## [Exercise prompt]
Repeat only the stretch of lines below that runs from the line with "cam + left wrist" through the line with "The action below", unaltered.

## [Data supplied]
----------
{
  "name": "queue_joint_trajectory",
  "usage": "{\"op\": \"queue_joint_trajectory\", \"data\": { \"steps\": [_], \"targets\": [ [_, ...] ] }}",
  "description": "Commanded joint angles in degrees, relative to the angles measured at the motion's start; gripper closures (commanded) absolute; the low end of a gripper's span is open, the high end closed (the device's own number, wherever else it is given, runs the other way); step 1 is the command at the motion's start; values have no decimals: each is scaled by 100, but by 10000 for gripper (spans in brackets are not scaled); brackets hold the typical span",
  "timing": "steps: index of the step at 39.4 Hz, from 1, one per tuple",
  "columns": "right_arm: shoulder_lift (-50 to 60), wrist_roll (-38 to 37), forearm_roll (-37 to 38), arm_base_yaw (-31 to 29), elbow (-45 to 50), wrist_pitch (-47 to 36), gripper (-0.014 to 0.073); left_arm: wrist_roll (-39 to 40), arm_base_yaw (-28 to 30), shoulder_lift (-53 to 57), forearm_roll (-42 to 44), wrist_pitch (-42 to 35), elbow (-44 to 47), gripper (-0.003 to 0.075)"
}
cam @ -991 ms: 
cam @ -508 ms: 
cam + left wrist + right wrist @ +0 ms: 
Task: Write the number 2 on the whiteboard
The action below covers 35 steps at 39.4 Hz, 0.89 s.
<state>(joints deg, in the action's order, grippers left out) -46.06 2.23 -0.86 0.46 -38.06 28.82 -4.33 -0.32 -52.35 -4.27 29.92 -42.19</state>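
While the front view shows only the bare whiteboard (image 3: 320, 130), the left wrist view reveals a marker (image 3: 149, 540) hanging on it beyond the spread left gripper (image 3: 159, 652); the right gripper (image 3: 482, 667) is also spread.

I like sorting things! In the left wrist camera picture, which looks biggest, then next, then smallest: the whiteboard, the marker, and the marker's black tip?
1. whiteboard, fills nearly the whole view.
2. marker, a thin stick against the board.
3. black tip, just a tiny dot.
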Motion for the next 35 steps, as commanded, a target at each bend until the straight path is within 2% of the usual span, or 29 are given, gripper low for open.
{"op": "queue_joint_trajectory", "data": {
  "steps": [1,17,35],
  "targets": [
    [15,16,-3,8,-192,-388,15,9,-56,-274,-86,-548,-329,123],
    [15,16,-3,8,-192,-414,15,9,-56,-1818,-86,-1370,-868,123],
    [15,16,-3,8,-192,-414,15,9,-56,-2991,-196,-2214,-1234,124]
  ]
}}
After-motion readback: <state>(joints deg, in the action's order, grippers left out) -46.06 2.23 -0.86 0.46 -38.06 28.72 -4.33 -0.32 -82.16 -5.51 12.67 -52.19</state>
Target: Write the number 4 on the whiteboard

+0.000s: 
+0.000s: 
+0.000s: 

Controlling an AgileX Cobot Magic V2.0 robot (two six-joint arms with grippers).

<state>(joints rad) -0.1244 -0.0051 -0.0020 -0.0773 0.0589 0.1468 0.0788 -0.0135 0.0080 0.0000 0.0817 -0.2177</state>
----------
## [The answer]
cam + left wrist + right wrist @ +0 ms: 
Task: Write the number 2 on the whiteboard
The action below covers 35 steps at 39.4 Hz, 0.89 s.

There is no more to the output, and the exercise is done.